*ASSIGNMENT*. Below are records; please write out exactly the lines from the first line through the line containing "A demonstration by", with no pictures.

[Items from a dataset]
= = =
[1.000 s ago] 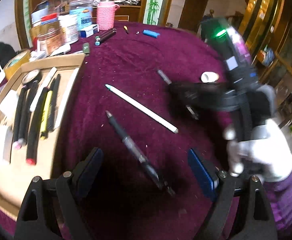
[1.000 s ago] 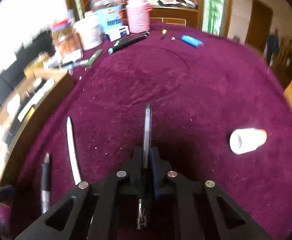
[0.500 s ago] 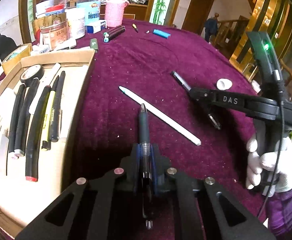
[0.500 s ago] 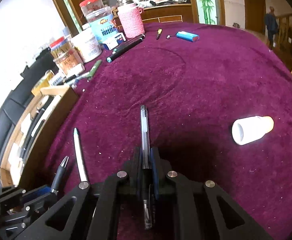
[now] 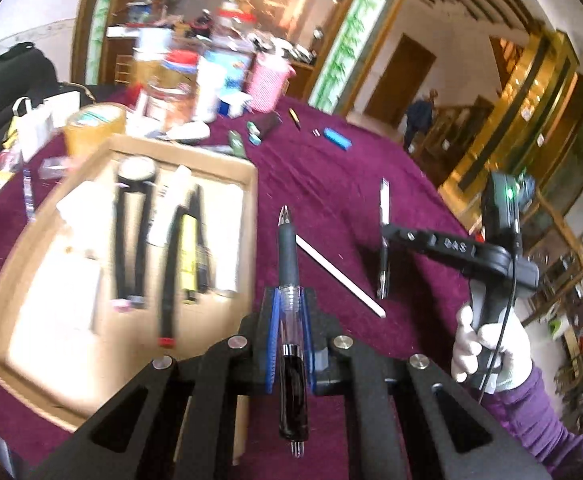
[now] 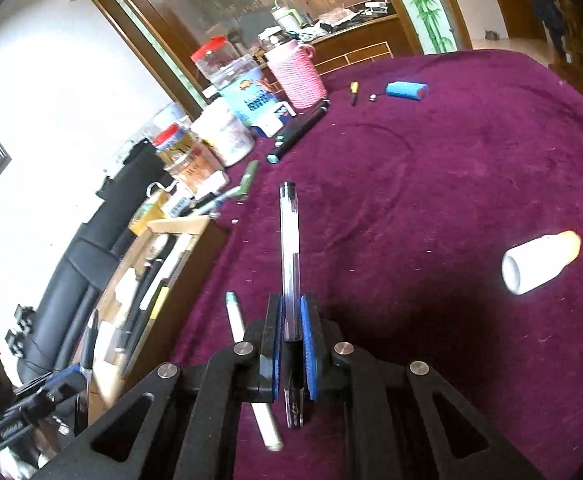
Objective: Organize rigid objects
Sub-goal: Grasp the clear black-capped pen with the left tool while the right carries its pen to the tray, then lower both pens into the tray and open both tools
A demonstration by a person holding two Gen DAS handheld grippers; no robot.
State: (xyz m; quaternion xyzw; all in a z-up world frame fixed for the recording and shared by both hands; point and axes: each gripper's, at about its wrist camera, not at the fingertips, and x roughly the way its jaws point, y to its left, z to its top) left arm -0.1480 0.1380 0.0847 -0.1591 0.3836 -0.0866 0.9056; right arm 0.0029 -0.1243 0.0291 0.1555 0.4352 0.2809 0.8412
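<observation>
Left gripper (image 5: pixel 289 330) clamped on grey-grip pen (image 5: pixel 288 248), cardboard tray (image 5: pixel 247 216) just left; right gripper (image 6: pixel 290 338) clamped on clear pen (image 6: pixel 290 256).

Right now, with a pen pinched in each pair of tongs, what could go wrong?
The left tongs pinch the grey-grip pen near its middle, so it could pivot or slip. The cardboard tray is already crowded with pens; a drop may land crooked. The white pen on the cloth lies just under the right tongs and might get knocked.
</observation>
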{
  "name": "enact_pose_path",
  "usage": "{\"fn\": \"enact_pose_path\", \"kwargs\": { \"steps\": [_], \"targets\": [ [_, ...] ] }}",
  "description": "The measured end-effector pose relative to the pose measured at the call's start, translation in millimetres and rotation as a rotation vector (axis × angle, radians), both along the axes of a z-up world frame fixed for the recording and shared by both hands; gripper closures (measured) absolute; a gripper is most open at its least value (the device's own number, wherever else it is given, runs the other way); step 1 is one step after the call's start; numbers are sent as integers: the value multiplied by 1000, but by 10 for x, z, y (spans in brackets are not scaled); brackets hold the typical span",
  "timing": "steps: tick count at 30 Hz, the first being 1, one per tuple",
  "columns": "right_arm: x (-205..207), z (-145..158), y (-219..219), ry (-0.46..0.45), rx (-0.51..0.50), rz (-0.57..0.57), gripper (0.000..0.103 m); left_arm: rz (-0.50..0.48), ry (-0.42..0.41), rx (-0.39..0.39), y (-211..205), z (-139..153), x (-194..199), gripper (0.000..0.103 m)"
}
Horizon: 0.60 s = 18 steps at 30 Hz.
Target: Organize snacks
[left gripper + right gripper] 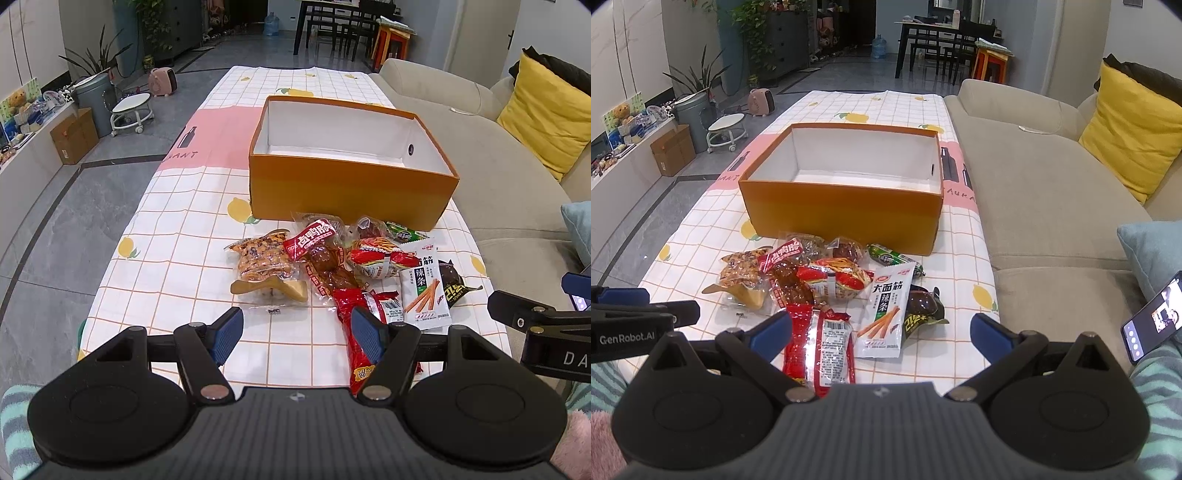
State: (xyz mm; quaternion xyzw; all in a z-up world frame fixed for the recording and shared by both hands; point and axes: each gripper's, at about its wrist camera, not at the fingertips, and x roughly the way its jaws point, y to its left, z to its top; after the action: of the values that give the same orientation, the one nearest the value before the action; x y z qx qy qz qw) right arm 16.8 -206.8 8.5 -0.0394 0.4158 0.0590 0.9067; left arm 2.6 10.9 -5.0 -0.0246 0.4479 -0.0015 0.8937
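Both the left gripper [297, 334] and the right gripper [881, 332] are held wide — nothing is gripped. The snack packets [827, 291] are heaped before the orange box [846, 210].

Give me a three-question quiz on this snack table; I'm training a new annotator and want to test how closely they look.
1. True or false: the orange box already holds some snacks.
2. Which lies nearest the right gripper: (a) the green sausage stick, (b) the red packet, (c) the peanut pack?
3. Fill in: the white packet with Chinese print lies between the red packet and the ____ packet.

Key: 1 false, the part of its white inside that shows is bare. 2 b. 3 dark brown.
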Motion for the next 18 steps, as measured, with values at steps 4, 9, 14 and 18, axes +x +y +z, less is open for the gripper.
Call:
{"fn": "enact_pose_path", "kwargs": {
  "steps": [4,9,14,18],
  "targets": [
    [4,-5,6,0,0,2,4,0,0,0,-3,0,4,24],
    [-2,-1,12,0,0,2,4,0,0,-1,-1,-3,2,24],
    [-8,3,14,-2,2,2,4,1,1,0,-2,-6,4,24],
    [-10,2,13,-2,2,4,4,-1,7,0,-18,-24,5,24]
  ]
}}
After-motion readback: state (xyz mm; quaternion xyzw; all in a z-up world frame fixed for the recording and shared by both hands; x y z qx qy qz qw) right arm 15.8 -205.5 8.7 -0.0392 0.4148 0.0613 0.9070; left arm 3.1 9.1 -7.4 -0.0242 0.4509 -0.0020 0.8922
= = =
*ANSWER SPACE*.
[1.000 s ago] 
[1.000 s ago] 
[0.500 s ago] 
[0.500 s ago] 
[now] 
[now] 
Objective: Organize rigid objects
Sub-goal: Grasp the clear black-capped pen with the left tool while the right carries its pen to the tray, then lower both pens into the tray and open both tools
A demonstration by a person holding two Gen DAS handheld grippers; no robot.

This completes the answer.